| Activity |
Please output the data exactly, minus pictures.

-=-=-

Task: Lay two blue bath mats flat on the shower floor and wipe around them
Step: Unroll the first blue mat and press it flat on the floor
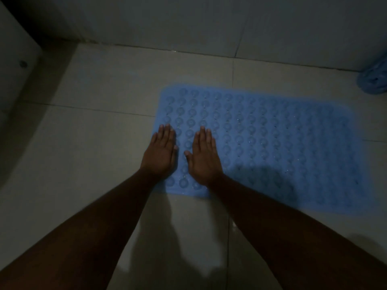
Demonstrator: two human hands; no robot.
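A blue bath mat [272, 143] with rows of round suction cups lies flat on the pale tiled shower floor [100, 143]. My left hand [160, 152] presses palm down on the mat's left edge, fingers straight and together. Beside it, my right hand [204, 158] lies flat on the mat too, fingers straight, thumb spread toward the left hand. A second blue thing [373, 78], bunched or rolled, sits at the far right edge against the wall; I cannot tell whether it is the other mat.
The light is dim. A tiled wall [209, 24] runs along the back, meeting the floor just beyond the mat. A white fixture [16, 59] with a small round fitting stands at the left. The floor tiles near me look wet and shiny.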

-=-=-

| Solution for this problem |
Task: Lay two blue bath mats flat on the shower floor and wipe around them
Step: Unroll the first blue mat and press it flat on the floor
Demonstrator: two human hands; no robot.
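A blue bath mat [272, 143] with rows of round suction cups lies flat on the pale tiled shower floor [100, 143]. My left hand [160, 152] presses palm down on the mat's left edge, fingers straight and together. Beside it, my right hand [204, 158] lies flat on the mat too, fingers straight, thumb spread toward the left hand. A second blue thing [373, 78], bunched or rolled, sits at the far right edge against the wall; I cannot tell whether it is the other mat.
The light is dim. A tiled wall [209, 24] runs along the back, meeting the floor just beyond the mat. A white fixture [16, 59] with a small round fitting stands at the left. The floor tiles near me look wet and shiny.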

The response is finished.